Some data from TRACK-HD has been previously published, in particular, the ‘cross-sectional’ data, which was a comparison of the differences between the premanifest and early HD groups at their first visit to the clinic. The cross sectional data has been useful, but the data presented in this current publication is much more valuable, because it follows individuals over time.
This follow-up study specifically describes the clinical and brain scan changes in the group over the study period, but some of this data will continue to be analyzed and so we should expect further publications in the future. Of particular interest, the researchers are continuing to analyze the blood samples for chemical changes.
The TRACK-HD results are important in that they will allow doctors and scientists to select better tests for clinical trials. They will also facilitate much better estimates of the numbers of patients needed for these trials. Clinical trials are very expensive to run and also hold a certain amount of risk for participants, so, although it is important to make sure trials have sufficient patients to get an answer, it is also important not to include patients unnecessarily.

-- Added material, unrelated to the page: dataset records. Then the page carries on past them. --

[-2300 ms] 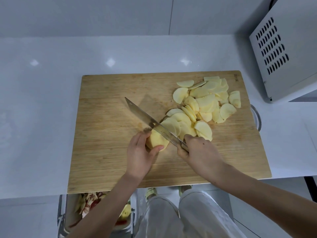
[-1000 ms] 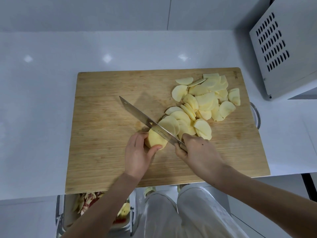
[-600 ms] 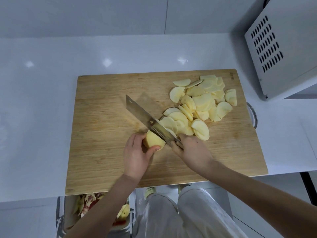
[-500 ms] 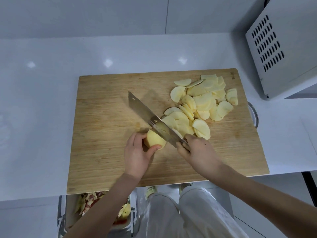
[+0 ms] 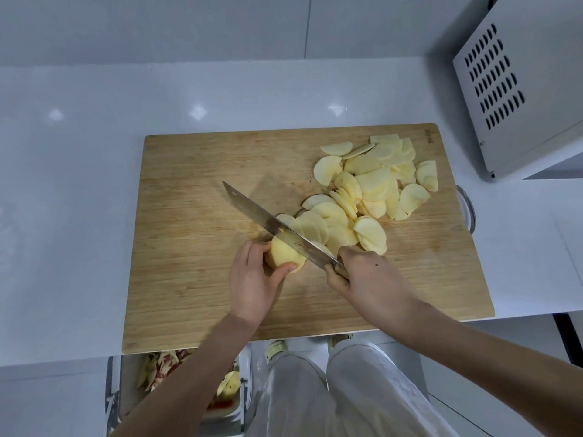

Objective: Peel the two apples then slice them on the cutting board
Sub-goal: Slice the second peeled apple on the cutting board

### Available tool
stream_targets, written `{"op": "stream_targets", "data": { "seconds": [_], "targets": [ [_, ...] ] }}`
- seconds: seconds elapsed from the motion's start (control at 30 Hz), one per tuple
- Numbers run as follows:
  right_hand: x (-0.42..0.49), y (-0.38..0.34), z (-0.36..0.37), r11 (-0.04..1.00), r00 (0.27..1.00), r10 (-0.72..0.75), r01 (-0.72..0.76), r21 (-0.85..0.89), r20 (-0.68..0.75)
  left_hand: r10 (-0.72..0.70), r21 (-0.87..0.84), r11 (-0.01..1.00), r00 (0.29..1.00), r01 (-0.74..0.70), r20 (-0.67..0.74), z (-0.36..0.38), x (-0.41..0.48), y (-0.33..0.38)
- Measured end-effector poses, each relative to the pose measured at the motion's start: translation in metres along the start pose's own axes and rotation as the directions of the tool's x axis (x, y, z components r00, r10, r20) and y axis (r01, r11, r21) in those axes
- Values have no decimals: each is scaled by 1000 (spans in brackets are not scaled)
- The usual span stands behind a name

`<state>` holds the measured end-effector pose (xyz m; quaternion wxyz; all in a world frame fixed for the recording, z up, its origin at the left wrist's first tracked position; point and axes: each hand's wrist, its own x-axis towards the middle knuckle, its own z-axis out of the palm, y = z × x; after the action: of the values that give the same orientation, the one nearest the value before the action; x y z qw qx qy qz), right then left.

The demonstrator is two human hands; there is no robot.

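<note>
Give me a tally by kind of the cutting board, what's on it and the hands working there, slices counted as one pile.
cutting board: 1
knife: 1
uncut apple piece: 1
pile of apple slices: 1
hands: 2, left hand and right hand
Total: 6

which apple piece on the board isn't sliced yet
The thick pale-yellow peeled apple chunk gripped by the left hand, under the steel knife; the others are thin flat slices heaped beside it.

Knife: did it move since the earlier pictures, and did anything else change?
The knife lifted and tilted, then came back down onto the apple piece. The right hand kept its grip on the knife, the left hand kept holding the piece; the slice pile and cutting board stayed put.
</note>
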<state>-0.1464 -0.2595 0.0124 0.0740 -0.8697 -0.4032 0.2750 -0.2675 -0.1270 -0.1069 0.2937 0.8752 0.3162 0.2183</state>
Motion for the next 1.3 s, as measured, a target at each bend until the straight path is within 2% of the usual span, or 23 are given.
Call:
{"op": "stream_targets", "data": {
  "seconds": [0.13,0.4,0.63,0.97,1.13,1.3],
  "targets": [
    [18,0,16,999,999,38,-39,33,38,6,0,1000,1000,-6,2,0,1,0],
    [3,10,17,990,997,45,-36,134,-62,-26,-17,1000,1000,26,12,-1,-2,1],
    [-7,3,4,999,999,-18,20,45,-48,-35,0,999,999,35,7,1,-3,2],
    [16,-4,23,999,1000,13,-14,40,6,-2,-16,1000,1000,1,-27,0,-4,0],
    [18,0,27,995,999,31,-32,98,3,-70,-16,997,998,70,4,-3,-7,7],
    [3,6,16,990,999,20,-15,139,-39,-79,-58,995,993,84,83,-7,-14,4]
  ]
}}
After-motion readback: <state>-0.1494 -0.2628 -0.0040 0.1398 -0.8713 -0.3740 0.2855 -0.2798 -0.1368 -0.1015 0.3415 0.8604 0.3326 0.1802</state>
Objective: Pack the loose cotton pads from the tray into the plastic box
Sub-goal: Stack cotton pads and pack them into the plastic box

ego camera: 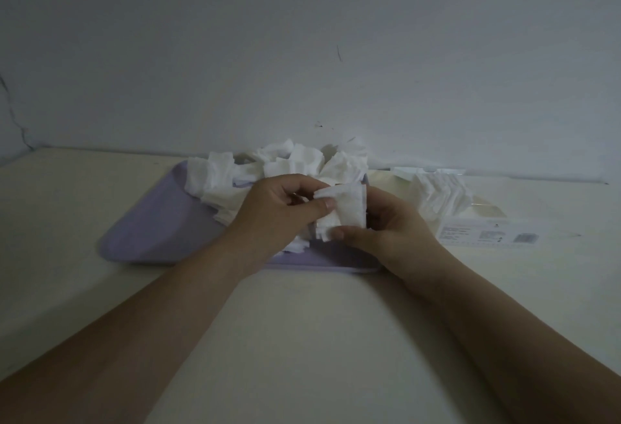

In addition, very large trials would tie up a lot of patients and would result in fewer trials being conducted overall. This is going to become an even more important issue as more drugs come along to be tested. TRACK-HD helps us understand exactly how many subjects we need for each trial.
There are some things that we don’t know yet about the TRACK-HD data. In particular, we don’t know whether it is possible to modify the observed changes with treatment. If we do find a drug that makes HD symptoms better, will it also modify the behavioral and brain scan changes revealed by TRACK-HD? This is the gold-standard for defining a ‘biomarker’, which will enable subsequent trials to be run even more efficiently.
It is also not known whether changes in a specific biomarker are related to a change in how a person functions. We’re less interested in biomarkers that change in response to a drug if that drug doesn’t also make the patient any better. All of these are questions for the future, so we should expect more publications from the TRACK-HD team.